I mentioned in my previous couple blogs that my wife and I were on a two-week sabbatical in the Midwest, driving between several different areas of both Illinois and Ohio, with only a massive shoebox full of cassettes as entertainment. Some of the context of the box were things that I have since purchased on CD, while others are things I’ve not thought of in well over ten years. From this latter category there are some unique and delightful surprises, and there are also some horribly embarrassing items that have long since become relics of time and taste past. I’m here today to own up to one of those embarrassments: sublime.

I’m still not sure what the appeal was the first time I heard the band sublime. I can even remember the day What I Got came on a friend’s car stereo – it was seriously as though a party had started in the car. Mid-nineties and even though there was a lot of good stuff still going on in music (Morphine was hitting their peak, Soul Coughing, Cake, not to mention a bunch of great underground stuff such as The Jesus Lizard, Man or Astro Man, etc) but there was an entire slew of dog shit coming up into the forefront – Korn was leading the rap-metal revolution, banal ‘alternative’ groups like marcy playground and, eck, bands like the goo goo dolls were trying their best to convince sensible music lovers to puncture their ear drums with Phillip’s head screw drivers and live out the rest of their days in blessed silence. Somewhere in the middle of all of this sublime arrived with a catchy-as-all-hell, melodic and, here’s a novelty, happy style of what basically (after some hindsight) amounts to bar rock.
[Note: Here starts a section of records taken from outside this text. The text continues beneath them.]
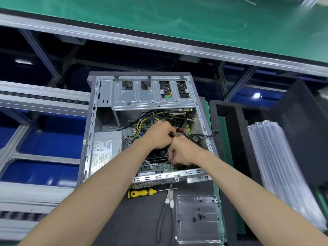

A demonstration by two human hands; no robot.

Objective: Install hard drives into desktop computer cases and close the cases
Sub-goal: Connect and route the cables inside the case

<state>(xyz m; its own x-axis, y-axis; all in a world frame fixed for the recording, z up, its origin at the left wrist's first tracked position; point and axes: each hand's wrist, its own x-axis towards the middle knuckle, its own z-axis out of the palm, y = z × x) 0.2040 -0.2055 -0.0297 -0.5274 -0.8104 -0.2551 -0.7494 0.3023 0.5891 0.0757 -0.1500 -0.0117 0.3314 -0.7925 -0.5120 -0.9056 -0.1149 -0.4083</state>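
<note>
An open desktop case [92, 121] lies on its side on the bench, its motherboard and wiring exposed. A silver drive cage [152, 96] fills its far end, and a hard drive [177, 110] shows just below the cage's right side. Both my hands are inside the case over the motherboard. My left hand [158, 137] is curled and grips a black cable [195, 137] near the board's middle. My right hand [181, 153] is curled beside it, its fingers pinching something small near the case's near edge; what exactly is hidden.
A yellow-handled screwdriver [142, 193] and grey pliers [166, 210] lie in front of the case. A clear plastic tray [198, 221] holds several black screws. Black foam trays [230, 118] and a stack of clear bags [276, 166] sit to the right. The power supply [106, 148] occupies the case's left.
</note>
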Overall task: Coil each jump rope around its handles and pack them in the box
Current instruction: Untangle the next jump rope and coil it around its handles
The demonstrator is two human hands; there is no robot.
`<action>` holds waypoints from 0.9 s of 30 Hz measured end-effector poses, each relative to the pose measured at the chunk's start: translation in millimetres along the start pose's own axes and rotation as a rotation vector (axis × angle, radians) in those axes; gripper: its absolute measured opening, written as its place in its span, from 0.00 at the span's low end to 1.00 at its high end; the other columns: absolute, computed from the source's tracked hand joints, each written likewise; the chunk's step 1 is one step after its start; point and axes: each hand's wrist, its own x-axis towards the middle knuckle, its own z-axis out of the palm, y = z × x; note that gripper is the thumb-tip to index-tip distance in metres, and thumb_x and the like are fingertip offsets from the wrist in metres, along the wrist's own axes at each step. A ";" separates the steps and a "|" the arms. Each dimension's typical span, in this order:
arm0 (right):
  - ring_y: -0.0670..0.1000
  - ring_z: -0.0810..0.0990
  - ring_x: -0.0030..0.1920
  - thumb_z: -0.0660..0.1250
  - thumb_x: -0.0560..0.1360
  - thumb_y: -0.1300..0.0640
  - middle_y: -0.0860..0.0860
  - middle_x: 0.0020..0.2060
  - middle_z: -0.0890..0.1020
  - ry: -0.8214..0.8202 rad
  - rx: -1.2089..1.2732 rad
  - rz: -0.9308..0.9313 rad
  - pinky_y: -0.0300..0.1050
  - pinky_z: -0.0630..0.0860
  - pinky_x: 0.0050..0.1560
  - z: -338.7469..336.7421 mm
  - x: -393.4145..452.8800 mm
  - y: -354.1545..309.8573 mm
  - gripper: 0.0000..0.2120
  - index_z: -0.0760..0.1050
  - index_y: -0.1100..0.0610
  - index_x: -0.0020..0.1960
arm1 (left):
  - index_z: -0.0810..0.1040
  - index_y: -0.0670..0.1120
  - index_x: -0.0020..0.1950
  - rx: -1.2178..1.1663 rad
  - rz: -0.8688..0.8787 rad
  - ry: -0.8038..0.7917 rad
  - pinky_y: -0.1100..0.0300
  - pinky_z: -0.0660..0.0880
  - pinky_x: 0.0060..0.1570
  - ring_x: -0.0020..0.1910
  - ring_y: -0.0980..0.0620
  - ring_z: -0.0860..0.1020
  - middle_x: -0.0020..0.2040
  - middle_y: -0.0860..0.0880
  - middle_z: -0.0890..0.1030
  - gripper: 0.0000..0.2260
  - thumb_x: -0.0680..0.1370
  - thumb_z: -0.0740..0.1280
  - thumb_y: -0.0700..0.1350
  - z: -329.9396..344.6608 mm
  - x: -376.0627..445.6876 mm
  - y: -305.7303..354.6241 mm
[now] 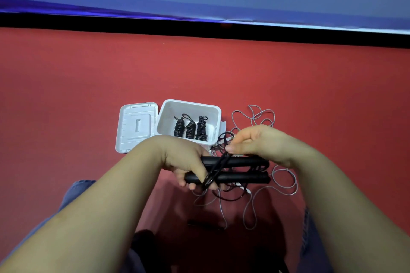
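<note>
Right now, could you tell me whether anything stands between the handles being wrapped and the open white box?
Nothing visible does. The left hand grips the two black foam handles just in front of the open white plastic box; its lid lies off to the left, and three coiled black ropes leave room inside.

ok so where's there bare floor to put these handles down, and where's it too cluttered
Bare red floor lies left of the white lid, and more beyond the white box up to the black strip. Crowded: right of the box and under both hands, where loose grey rope sprawls. Inside the box, three coiled ropes fill the right; its left part is free.
</note>
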 end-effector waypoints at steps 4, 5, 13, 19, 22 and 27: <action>0.48 0.77 0.30 0.68 0.58 0.32 0.53 0.34 0.81 -0.182 0.615 0.056 0.38 0.71 0.32 -12.6 -6.8 -12.2 0.29 0.83 0.55 0.44 | 0.85 0.49 0.44 -0.333 0.265 -0.168 0.69 0.70 0.21 0.26 0.58 0.76 0.35 0.52 0.81 0.11 0.63 0.76 0.40 -4.4 -8.5 0.8; 0.49 0.77 0.32 0.67 0.54 0.27 0.54 0.39 0.83 -0.223 0.717 0.011 0.39 0.70 0.33 -14.9 -6.7 -12.7 0.36 0.83 0.55 0.47 | 0.85 0.48 0.45 -0.409 0.333 -0.187 0.69 0.70 0.21 0.26 0.58 0.76 0.36 0.52 0.81 0.13 0.62 0.78 0.42 -6.0 -8.7 1.0; 0.45 0.70 0.21 0.71 0.68 0.44 0.49 0.25 0.78 0.316 0.669 -0.278 0.37 0.62 0.24 9.3 1.0 -24.9 0.13 0.78 0.54 0.39 | 0.84 0.45 0.47 -0.664 0.463 -0.073 0.69 0.66 0.18 0.25 0.55 0.74 0.38 0.49 0.80 0.17 0.61 0.79 0.47 -6.2 5.3 5.0; 0.45 0.68 0.19 0.63 0.76 0.55 0.49 0.22 0.74 0.571 0.702 -0.223 0.36 0.64 0.23 12.9 5.8 -26.4 0.13 0.76 0.56 0.34 | 0.83 0.45 0.49 -0.675 0.456 0.081 0.68 0.67 0.22 0.26 0.56 0.74 0.41 0.48 0.82 0.25 0.57 0.79 0.55 0.7 11.5 15.7; 0.44 0.68 0.22 0.64 0.76 0.54 0.51 0.27 0.75 0.686 0.739 -0.187 0.36 0.63 0.22 12.4 8.3 -21.1 0.12 0.77 0.55 0.34 | 0.76 0.47 0.50 -0.630 0.427 0.423 0.67 0.69 0.23 0.28 0.54 0.78 0.35 0.51 0.82 0.16 0.65 0.74 0.44 6.6 13.8 23.7; 0.44 0.67 0.20 0.63 0.77 0.53 0.50 0.28 0.76 0.779 0.951 -0.022 0.35 0.60 0.18 12.3 10.8 -19.5 0.14 0.76 0.54 0.34 | 0.68 0.48 0.48 -0.576 0.568 0.955 0.62 0.68 0.24 0.25 0.51 0.73 0.31 0.53 0.76 0.13 0.73 0.71 0.50 24.4 33.0 26.4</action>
I was still locked tight into post-first-long-term-relationship party mode and for some reason fat, white tattooed guys playing faux reggae-punk appealed to me.

What was I thinking?

I eyed the sublime cassette for several days in the car until finally I realized I was going to have to write this blog in order to confront my genuine embarrassment at its once so prevalent stature in my musical language. My wife of course wanted nothing to do with it, but finally I warned her that in order to confront, and then write, I had to listen.

I couldn’t make it through the second song.

Now, there are far worse groups out there than sublime. However, the first crack in the armor was very similar to how I have previously described in these pages falling out of love with hip hop. The second, and more important, well… we’ll get to that in a minute.

Samples. sublime sampled, or lifted, a lot.

Fine, I am not, as a rule, against sampling. Actually it can often be quite cool. But the innate weakness in sampling is often when your listener tracks down the original source material out of curiosity, they may just get more out of it than the knock off. A price musicians who embrace modern technology must accept.

Sampling however wasn’t what out right made me turn on sublime. It was, similar to pantera* about ten years before, when I stopped to realize what a group of dirt bags they were. Sure, there’s a love-man Hendrix/Marley worship going on on the surface of a lot of sublime’s stuff, but sit down and really listen to them. I used to know a lot of hippy dippy dirt bags who prattled on endlessly about ‘peace, man’ and then turned around and ripped people off, fucked guy’s girlfriends behind their backs and generally just polluted our air with their narcissistic plots for self-advancement.

Same too, with sublime.

Don’t think so? Listen deeper. The best example is a track like ‘April 29th, 1992’ – this is the one that says it all. Anyone who knows Long Beach knows it tries very hard to portray itself as a ‘community’, and sublime championed this to no end. Much as a lot of other artists in the early/mid 90’s sublime dropped the ‘LBC’ call often, in a very brotherly kind of way. But what we hear on the aforementioned track is a bunch of scum bags talking about how they used a social tragedy to justify run out and damage/rob a lot of local businesses. Follow the link below and read the lyrics and tell me they don’t make these guys stand out as the biggest bunch of opportunist assholes:

http://www.lyricsfreak.com/s/sublime/april+29+1992_20133116.html

I especially always love morons who throw the word ‘Anarchy’ around when describing events like this. Anarchy never gets its day in court because douche bags like these guys think it means run down the street and destroy the local business, in this case a liquor store, some guy and his  family probably count on for their livelihood.

Well done guys.

Then I see where the surviving members of the group want to reform using the band name to, ahem, ha, “spread our message of peace and love…” – yeah, more like $$$.

You want peace and love, listen to Axis Bold As Love. You want bullshit, I’ll mail you my sublime tapes – free of charge.

……………

* Simply put, pantera = jocks with guitars.